[Standards-JIG] JEP-0060 PubSub: Modifying Node/Collection Associations and other issues.

Bob Wyman bob at wyman.us
Sun May 28 20:35:21 UTC 2006

I find the discussion of collections in JEP-0060 to be very confusing and at
times contradictory. I think this may be simply because this is probably one
of the least frequently implemented parts of the specification. Some
thoughts follow:

Bernhard has recently been asking about "moving" a node from one collection
to another. These questions arise, I think, since JEP-006 does not directly
address the "move node" use case. The subject of associating nodes with
collections is only dealt with in any depth in Section 9.5 "Creating Nodes
Associated with a Collection." As one can see from the section title,
Section 9.5 is primarily focused on associating newly created nodes with
collections at the time of the node's creation. The subject of
"Disassociating" nodes from collections or of associating existing nodes
with collections is only lightly touched upon at the end of Section 9.5. I
believe we need to flesh out the discussion of nodes and collections in
order to build a more useful specification.

            I propose that we expand (yes, expand.) JEP-0060 to include some
new sections and modify the existing Section 9.5:


            9.X  Discovering the Nodes in a collection

            9.Y Associating Nodes with Collections

            9.5 Modify to deal better with "default" attributes.

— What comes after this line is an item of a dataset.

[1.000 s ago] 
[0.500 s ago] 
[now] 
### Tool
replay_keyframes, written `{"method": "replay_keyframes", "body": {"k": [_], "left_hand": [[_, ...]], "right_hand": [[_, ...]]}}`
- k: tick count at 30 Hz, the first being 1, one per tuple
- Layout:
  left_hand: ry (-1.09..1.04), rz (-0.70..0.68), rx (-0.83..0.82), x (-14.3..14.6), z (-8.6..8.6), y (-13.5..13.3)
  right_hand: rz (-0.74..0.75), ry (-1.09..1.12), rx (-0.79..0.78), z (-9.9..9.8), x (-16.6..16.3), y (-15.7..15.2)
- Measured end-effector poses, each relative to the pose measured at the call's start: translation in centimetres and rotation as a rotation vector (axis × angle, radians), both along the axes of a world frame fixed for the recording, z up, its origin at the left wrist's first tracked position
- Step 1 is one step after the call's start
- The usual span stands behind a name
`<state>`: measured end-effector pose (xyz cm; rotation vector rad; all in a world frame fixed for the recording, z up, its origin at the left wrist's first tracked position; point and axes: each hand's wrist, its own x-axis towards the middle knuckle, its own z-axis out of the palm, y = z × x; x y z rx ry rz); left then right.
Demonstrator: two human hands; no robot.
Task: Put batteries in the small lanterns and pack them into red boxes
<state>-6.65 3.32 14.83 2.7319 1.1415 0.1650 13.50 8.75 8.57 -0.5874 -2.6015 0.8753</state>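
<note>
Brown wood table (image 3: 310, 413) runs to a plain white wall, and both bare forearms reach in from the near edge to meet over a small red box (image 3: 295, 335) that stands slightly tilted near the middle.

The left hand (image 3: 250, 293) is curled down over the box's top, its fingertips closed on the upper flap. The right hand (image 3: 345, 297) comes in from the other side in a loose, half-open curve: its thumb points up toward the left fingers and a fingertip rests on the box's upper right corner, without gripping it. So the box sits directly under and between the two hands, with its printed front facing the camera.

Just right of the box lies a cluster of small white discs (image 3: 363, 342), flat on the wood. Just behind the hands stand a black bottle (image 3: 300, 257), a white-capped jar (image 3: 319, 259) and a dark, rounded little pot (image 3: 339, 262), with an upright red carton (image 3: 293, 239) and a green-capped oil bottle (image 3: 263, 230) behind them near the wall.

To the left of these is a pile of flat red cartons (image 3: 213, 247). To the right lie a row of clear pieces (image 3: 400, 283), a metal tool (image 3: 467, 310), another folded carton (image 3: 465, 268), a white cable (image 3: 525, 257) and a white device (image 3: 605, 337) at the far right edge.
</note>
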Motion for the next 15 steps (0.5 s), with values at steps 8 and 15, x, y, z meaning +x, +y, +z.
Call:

Discovering the Nodes in a Collection:

            It appears that the pubsub#leaf_nodes field of a collection
contains: "'The leaf nodes associated with a collection". However, other
than an indirect reference at the end of Section 9.5 and a brief appearance
in Section 16.4.3, this very important attribute is not discussed in the
document and no examples demonstrate its use. I believe it would be
appropriate to provide an example of "Discovering the Nodes in a Collection"
which would demonstrate querying for and reading the pubsub#leaf_nodes
field. Also, it would appear that even though the field is called
"leaf_nodes" that it can contain either leaf-nodes or collection-nodes.
(Collections contain *either* leaf-nodes or collection-nodes.) Thus, the
field should probably have been called: "child_nodes," "contained_nodes," or
simply "nodes." 


Associating Nodes with Collections:

            There are three interesting use-cases which are not already
covered well by the existing Section 9.5:

1.       Associating an existing node with a collection.

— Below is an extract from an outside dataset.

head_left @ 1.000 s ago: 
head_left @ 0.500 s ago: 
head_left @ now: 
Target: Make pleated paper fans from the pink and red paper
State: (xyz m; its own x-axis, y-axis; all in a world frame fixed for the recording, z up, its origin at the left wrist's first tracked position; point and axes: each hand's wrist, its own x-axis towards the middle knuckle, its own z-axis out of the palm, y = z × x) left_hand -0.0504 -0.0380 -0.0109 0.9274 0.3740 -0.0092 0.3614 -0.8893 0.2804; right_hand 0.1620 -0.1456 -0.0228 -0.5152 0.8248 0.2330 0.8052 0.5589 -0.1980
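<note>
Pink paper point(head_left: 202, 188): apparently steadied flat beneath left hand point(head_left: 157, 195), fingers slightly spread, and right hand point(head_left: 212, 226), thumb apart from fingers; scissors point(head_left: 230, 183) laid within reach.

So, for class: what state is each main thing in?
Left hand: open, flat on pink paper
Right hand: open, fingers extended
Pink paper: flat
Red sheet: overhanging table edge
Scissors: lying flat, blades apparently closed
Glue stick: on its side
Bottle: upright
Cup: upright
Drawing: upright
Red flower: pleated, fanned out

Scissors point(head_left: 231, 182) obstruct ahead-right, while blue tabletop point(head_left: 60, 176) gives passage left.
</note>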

2.       Disassociating an existing node with a collection.

3.       Moving a node from one collection to another (i.e. 1 and 2

            Other than the discussion in Section 9.5 of associating newly
created nodes with Collections and some inferences in other places, JEP-0060
is largely silent on the subject of associating nodes with collections. This
should be fleshed out.

            It appears that one can associate a node with a collection by
modifying the "leaf_nodes" field of the collection. Alternatively, one can
modify the "pubsub#collection" field of a node. However, these mechanisms
are only mentioned in terms of disassociating a node from a collection (see
end of Section 9.5). We should have some discussion of the "positive" use of
these mechanisms to associate a node with a collection and we should
probably have at least one example (yes, more text.).

            Given these two mechanisms for modifying the association of a
node with a collection, it would appear that the answer to bernards's
questions concerning "moving" a node, would be that to do so, you must use
one of these mechanisms. (modify pubsub#leaf_nodes of the appropriate
collections or pubsub#collection of the node being moved.)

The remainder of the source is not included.